* _Exercise brief_: Without including the pictures, copy each line below exactly as it reads.

* _Recorded information_:
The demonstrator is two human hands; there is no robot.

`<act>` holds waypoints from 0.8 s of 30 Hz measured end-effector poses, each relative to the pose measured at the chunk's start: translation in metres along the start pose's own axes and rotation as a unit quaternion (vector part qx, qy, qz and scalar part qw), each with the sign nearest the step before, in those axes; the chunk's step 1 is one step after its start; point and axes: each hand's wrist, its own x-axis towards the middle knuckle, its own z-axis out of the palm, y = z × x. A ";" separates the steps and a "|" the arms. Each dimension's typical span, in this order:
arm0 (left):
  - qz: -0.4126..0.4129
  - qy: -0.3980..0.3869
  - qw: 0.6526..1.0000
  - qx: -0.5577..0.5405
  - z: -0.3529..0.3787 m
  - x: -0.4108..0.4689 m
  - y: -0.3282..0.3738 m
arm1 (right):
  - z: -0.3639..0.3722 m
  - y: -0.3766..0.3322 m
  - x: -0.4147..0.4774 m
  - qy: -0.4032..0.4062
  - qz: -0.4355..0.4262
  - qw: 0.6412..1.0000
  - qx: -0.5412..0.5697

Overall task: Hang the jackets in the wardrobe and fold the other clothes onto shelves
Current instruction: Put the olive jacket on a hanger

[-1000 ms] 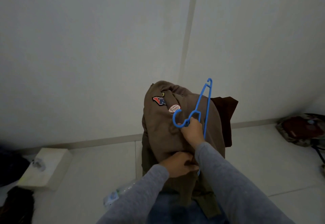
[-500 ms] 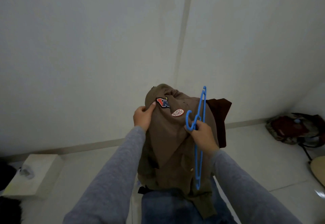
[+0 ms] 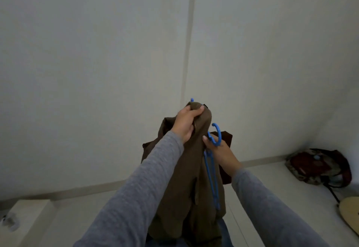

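Left hand [image 3: 185,124] fisted tight on the bunched top of the brown jacket [image 3: 184,180], which is held up before the white wall [image 3: 97,72] and part-hidden by the grey sleeve [image 3: 147,184]; right hand [image 3: 221,153] fingers curled round the neck of the blue hanger [image 3: 209,178] against the jacket; dark red bag [image 3: 318,166] on the floor far right, white box [image 3: 27,217] low left.

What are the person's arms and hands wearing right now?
The left sleeve and right sleeve are long, heathered grey knit, ending at the wrists. The left hand and right hand are bare: no gloves, no watch visible.
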 end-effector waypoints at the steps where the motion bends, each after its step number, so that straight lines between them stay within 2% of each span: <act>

* _Solution to this task_:
The demonstrator is two human hands; there is no robot.

`<act>` holds waypoints from 0.8 s of 30 Hz measured end-effector poses, each relative to the pose measured at the chunk's start: translation in metres along the start pose's own axes and rotation as a unit quaternion (vector part qx, qy, qz and scalar part qw), each with the sign nearest the step before, in those axes; the chunk's step 1 is one step after its start; point and axes: each hand's wrist, its own x-axis towards the middle knuckle, its own z-axis out of the palm, y = z × x. A ";" separates the steps and a "|" the arms. Each dimension's typical span, in this order:
arm0 (left):
  - qz: -0.4126..0.4129
  - qy: -0.3980..0.3869
  - qw: 0.6526..1.0000
  - qx: -0.5577..0.5405
  - z: -0.3529..0.3787 m
  - x: -0.4108..0.4689 m
  - y: -0.3282..0.3738 m
arm1 (right):
  - z: -0.3639..0.3722 m
  - y: -0.3766..0.3322 m
  - x: -0.4147..0.4774 m
  - qy: -0.4032..0.4062
  - qz: -0.4355..0.4262
  - qw: 0.6412..1.0000
  - qx: -0.5412..0.5697

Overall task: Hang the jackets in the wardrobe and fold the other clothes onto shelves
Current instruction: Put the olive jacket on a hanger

[-1000 ms] 
[-500 ms] 
[+0 ms] 

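Left hand [image 3: 185,124] fisted tight on the bunched top of the brown jacket [image 3: 184,180], which is held up before the white wall [image 3: 97,72] and part-hidden by the grey sleeve [image 3: 147,184]; right hand [image 3: 221,153] fingers curled round the neck of the blue hanger [image 3: 209,178] against the jacket; dark red bag [image 3: 318,166] on the floor far right, white box [image 3: 27,217] low left.

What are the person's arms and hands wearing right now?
The left sleeve and right sleeve are long, heathered grey knit, ending at the wrists. The left hand and right hand are bare: no gloves, no watch visible.
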 end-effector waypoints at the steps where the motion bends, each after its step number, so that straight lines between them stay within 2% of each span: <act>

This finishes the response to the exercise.